"Desert Song" is a song by English hard rock band Def Leppard from their 1993 rarities and 'B-sides' album Retro Active.

Background
This song was an outtake from the songwriting sessions that produced 1987's Hysteria. Self-produced, it became one of the last songs to be released by Def Leppard bearing the songwriting and guitar-playing of Steve Clark, who died on 8 January 1991. It was a hit on U.S. rock radio, reaching number twelve on the Mainstream Rock Tracks chart.
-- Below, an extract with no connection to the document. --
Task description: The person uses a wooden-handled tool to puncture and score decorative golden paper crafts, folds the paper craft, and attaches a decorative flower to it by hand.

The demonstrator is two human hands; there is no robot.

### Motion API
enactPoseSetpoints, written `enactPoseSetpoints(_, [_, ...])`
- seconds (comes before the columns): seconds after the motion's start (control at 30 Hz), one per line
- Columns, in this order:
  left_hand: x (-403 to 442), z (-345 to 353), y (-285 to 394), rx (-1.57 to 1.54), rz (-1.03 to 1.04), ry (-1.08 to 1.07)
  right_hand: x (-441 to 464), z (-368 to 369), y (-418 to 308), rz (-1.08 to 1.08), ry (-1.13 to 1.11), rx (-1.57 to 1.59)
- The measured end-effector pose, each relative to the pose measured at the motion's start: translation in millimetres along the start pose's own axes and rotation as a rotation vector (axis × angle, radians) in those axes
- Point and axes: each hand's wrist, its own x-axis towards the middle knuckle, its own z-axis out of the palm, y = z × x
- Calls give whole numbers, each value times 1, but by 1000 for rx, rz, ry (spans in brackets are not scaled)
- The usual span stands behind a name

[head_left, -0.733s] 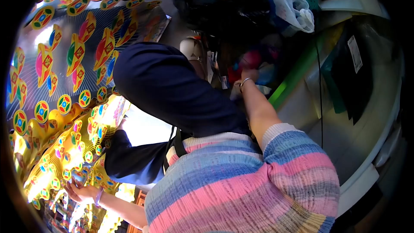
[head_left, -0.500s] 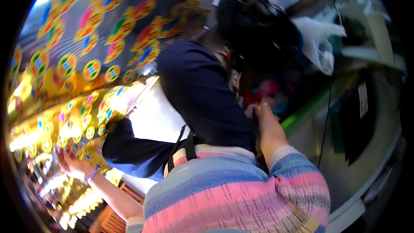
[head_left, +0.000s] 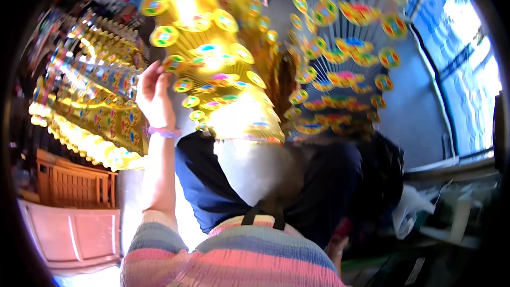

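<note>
- Low at the right, nearest my remote view, the right hand point(head_left: 338, 244) is partly hidden against something pink point(head_left: 344, 227); I cannot tell whether it grips it.
- Ahead of the left knee point(head_left: 199, 180), I have the left hand point(head_left: 155, 93) raised, its fingers bent, at the left edge of the gold sheet point(head_left: 218, 64). Blur keeps me from telling whether they are clamped on a rim disc point(head_left: 173, 62) or just beside it.
- I judge that a snagged finger could bend or tear a disc, with glare hiding the edge; a shifting knee could crease the sheet's near end.
- Just beyond the knees, that sheet's long axis runs away from the body; its near end faces the lap, its far end leans slightly left.
- To its right, I see a silver sheet point(head_left: 345, 79) running roughly alongside; a sideways pull might tangle their discs.
</note>
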Motion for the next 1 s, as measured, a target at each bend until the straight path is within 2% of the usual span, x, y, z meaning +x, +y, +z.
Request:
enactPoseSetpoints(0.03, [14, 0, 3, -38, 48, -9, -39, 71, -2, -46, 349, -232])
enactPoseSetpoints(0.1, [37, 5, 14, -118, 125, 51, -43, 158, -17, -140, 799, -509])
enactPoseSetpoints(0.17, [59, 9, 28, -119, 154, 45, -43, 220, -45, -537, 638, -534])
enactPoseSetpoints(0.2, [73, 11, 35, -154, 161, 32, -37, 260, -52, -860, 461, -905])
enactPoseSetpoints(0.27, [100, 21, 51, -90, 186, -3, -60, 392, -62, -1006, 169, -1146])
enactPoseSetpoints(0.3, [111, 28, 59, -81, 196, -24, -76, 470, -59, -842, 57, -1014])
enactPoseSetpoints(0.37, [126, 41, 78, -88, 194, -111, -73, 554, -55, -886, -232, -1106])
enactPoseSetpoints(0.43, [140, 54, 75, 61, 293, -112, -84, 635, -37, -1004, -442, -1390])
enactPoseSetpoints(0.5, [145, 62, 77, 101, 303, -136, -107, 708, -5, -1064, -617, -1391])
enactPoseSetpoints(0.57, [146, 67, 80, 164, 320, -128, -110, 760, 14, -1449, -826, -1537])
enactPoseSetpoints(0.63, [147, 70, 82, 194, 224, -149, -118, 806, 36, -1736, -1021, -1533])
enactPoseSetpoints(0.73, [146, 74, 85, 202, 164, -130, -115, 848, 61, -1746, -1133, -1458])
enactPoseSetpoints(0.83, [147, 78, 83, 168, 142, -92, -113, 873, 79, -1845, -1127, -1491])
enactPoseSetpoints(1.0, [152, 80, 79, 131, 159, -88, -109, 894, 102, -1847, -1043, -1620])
It was recorded as an instrumental for their album Hysteria (1987) but left off the album and was largely forgotten until the band decided to commit the song for Retro Active. On a day off during their 7 Day Weekend Tour, Elliott composed lyrics whilst listening to the track. Elliott assembled the band and remains the only Def Leppard song to feature both Clark's guitar playing and Clark's successor Vivian Campbell on background vocals, although Campbell's contributions are uncredited in the Retro Active liner notes.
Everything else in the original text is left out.